• [Listed entries]:
▼▼▼

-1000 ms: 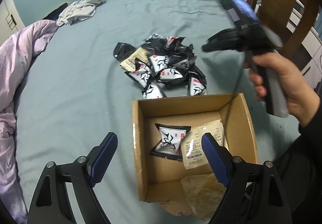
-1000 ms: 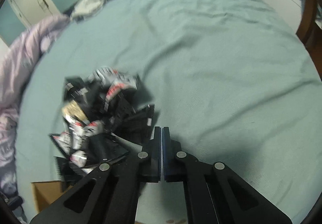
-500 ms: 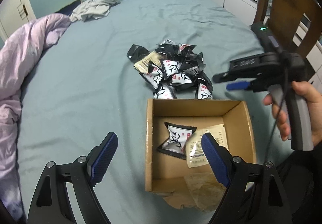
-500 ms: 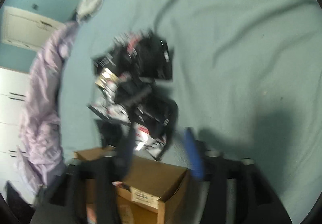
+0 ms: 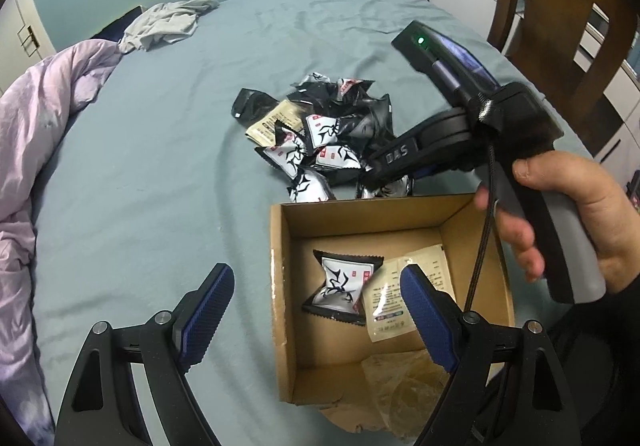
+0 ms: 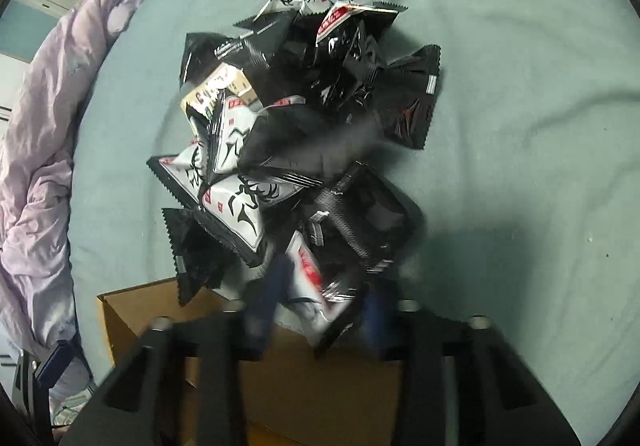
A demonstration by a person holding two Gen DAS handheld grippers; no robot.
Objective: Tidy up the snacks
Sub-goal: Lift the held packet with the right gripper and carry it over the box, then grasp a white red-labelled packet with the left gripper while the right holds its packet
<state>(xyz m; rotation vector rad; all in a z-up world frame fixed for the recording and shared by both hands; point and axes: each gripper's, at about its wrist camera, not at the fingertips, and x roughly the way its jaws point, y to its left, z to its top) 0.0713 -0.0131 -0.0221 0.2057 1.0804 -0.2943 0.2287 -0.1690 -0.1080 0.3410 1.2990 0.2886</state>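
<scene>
Snack packets: loose heap on the bed, just beyond the far wall of the cardboard box, within short reach for transfer. Two packets already lie flat inside the box: one black-and-white, one beige. Right tongs: parted, straddling the heap's nearest packet, seemingly poised to pinch it; not yet gripping. Left tongs: wide apart, empty, hovering over the box's near left side.
</scene>
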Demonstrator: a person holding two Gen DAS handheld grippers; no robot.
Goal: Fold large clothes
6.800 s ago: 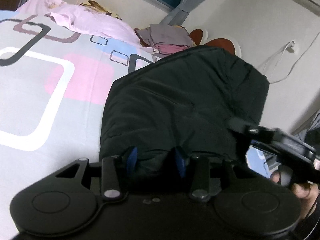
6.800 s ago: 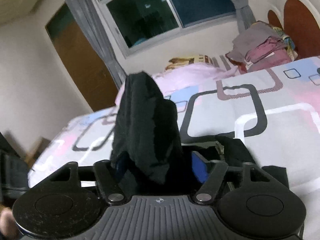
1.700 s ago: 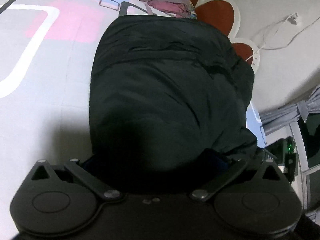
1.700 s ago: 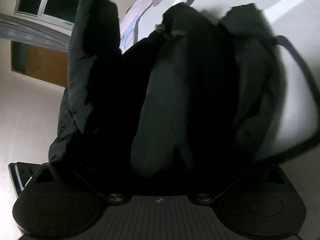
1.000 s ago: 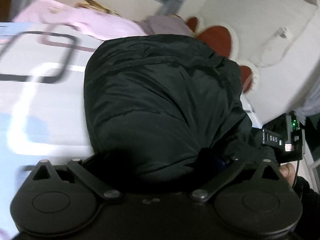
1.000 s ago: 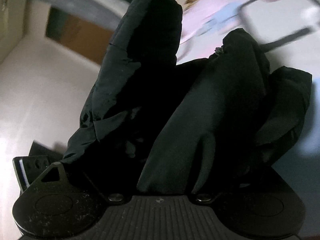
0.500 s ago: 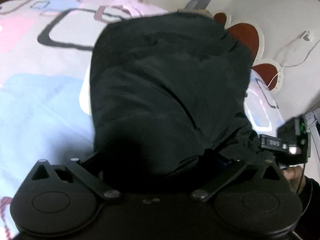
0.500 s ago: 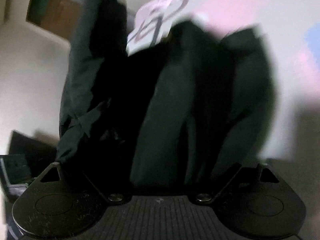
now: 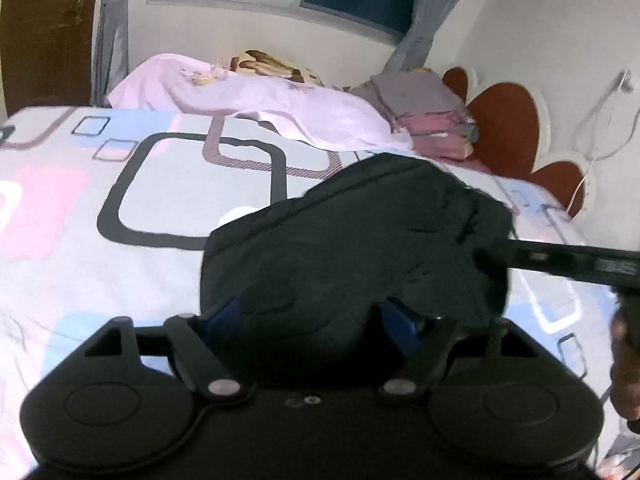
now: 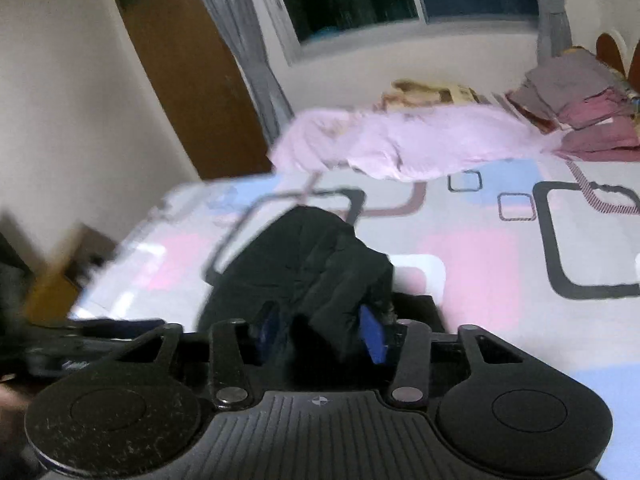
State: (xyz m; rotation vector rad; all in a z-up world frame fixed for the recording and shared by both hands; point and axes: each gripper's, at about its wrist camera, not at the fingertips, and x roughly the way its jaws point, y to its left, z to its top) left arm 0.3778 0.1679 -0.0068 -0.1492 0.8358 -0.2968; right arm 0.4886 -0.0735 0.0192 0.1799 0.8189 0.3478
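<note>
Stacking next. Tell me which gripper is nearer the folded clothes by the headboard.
Right, probably. The right gripper grips the black garment on the side of the folded clothes; the left gripper is farther, toward the door.

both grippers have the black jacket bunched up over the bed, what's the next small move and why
Probably lower both grippers together and lay the black jacket flat on the bedsheet. The left gripper and right gripper each have bunched fabric between their blue fingers, so it cannot be folded neatly until it is spread out.
</note>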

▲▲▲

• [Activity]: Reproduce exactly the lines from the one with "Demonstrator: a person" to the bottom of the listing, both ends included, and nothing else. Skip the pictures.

• [Answer section]:
Demonstrator: a person holding two Gen DAS handheld grippers; no robot.
Goal: Fold large clothes
6.800 s ago: 
6.800 s ago: 
1.700 s ago: 
1.700 s ago: 
1.000 s ago: 
1.000 s ago: 
0.500 s ago: 
0.500 s ago: 
now: 
now: 
State: (xyz m; rotation vector rad; all in a z-up world frame fixed for the recording and shared by both hands; point and axes: each gripper's, at about its wrist camera, not at the fingertips, and x roughly the way its jaws point, y to its left, z to its top) left arm 0.3778 0.1679 -0.0068 -0.1492 0.8358 -0.2968; right arm 0.4886 -0.0735 0.0192 0.1799 0.8189 0.3478
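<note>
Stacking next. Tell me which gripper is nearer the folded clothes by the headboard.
Right, probably. The right gripper grips the black garment on the side of the folded clothes; the left gripper is farther, toward the door.

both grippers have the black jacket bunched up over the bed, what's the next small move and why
Probably lower both grippers together and lay the black jacket flat on the bedsheet. The left gripper and right gripper each have bunched fabric between their blue fingers, so it cannot be folded neatly until it is spread out.
</note>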

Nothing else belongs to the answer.